## Task statement
Starting at the top of the listing below, copy each line exactly, stopping after the line that contains "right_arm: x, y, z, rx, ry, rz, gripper".

## Data extract
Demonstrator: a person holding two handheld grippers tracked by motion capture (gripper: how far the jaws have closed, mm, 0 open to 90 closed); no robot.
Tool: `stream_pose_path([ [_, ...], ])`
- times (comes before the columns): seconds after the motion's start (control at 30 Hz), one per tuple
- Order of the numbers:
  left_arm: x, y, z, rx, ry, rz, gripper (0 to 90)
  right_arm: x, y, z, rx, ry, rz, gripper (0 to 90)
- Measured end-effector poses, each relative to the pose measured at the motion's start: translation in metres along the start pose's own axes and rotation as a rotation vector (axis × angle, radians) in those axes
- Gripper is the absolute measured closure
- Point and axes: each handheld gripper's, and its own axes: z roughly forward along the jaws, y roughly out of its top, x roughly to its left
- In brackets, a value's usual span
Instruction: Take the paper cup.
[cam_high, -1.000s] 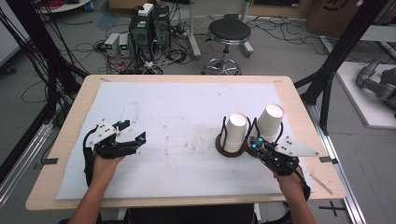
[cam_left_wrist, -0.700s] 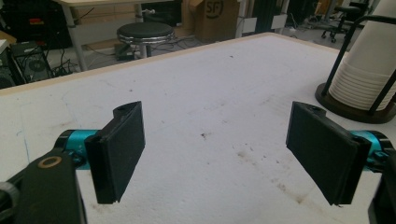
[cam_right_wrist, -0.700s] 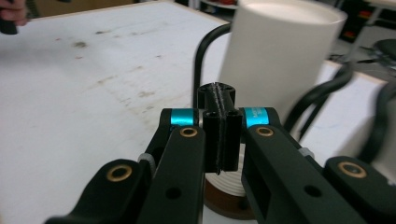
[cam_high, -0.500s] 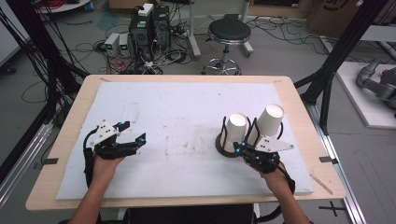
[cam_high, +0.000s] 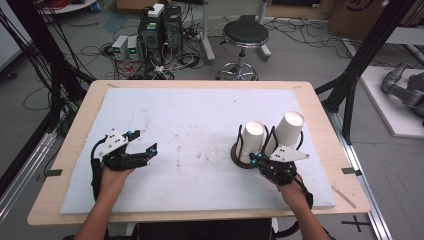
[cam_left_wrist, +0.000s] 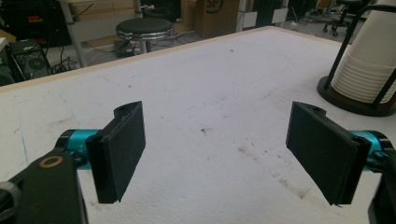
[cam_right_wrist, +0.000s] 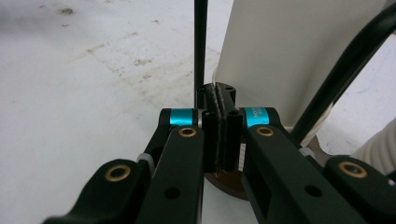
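White paper cups (cam_high: 252, 141) stand stacked in a black rack (cam_high: 241, 150); the right claw (cam_high: 257, 161), closed empty, sits just beside it, the left claw (cam_high: 142, 146) open well apart.

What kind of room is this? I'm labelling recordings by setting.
Most likely a lab or workshop: computer towers amid loose cables on the floor, a black stool, and a foam-topped table for gripper work.

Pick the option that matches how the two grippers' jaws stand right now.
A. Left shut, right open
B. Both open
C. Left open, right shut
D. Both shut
C: the left gripper has its two black pads standing wide apart over the bare white table, while the right gripper has its pads pressed together with nothing between them, right in front of the stack of paper cups.
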Motion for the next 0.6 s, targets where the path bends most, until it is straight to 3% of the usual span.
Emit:
stream_pose_path([
  [0.13, 0.0, -0.0007, 0.0008, 0.005, -0.003, 0.001, 20.0, 0.0027, 0.0012, 0.002, -0.003, 0.007, 0.028, 90.0],
  [0.27, -0.0006, -0.0007, 0.0013, 0.007, -0.009, 0.01, 19.9, 0.0075, 0.0023, 0.0055, 0.017, -0.022, 0.039, 90.0],
  [0.47, -0.0002, -0.0013, 0.0014, 0.008, -0.008, 0.005, 19.9, 0.0022, -0.0019, 0.0067, 0.058, -0.043, 0.085, 90.0],
  [0.6, -0.0009, -0.0014, 0.002, 0.009, -0.01, 0.006, 20.0, 0.0023, -0.0029, 0.0081, 0.079, -0.036, 0.081, 90.0],
])
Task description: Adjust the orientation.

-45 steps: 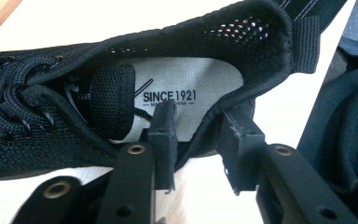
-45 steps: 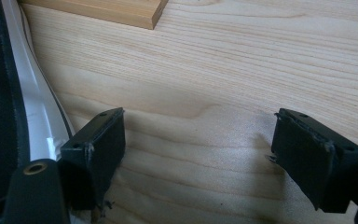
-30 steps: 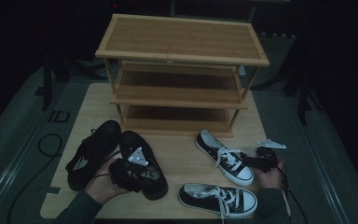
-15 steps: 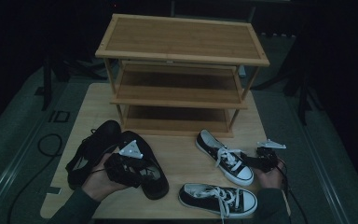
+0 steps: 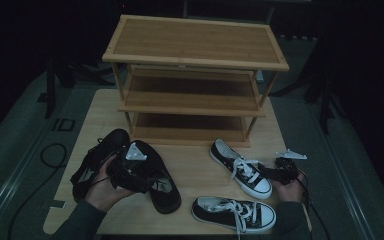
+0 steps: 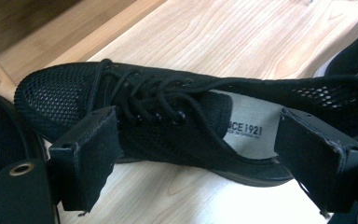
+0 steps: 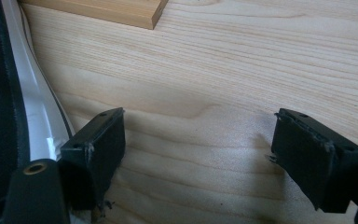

## Solution for this problem
Demonstrator: a person holding two handheld grippers tracked by motion capture (gripper: how far the jaws have closed, mm, 0 open to 90 closed); no robot.
Tool: `stream_pose_path([ [_, ...], ])`
- times (comes before the columns): seconds after the motion's start (control at 30 Hz), one per tuple
- Order of the numbers:
  left_arm: x, y, z, rx, ry, rz, gripper (0 to 90)
  right_arm: x, y, z, rx, ry, rz, gripper (0 to 90)

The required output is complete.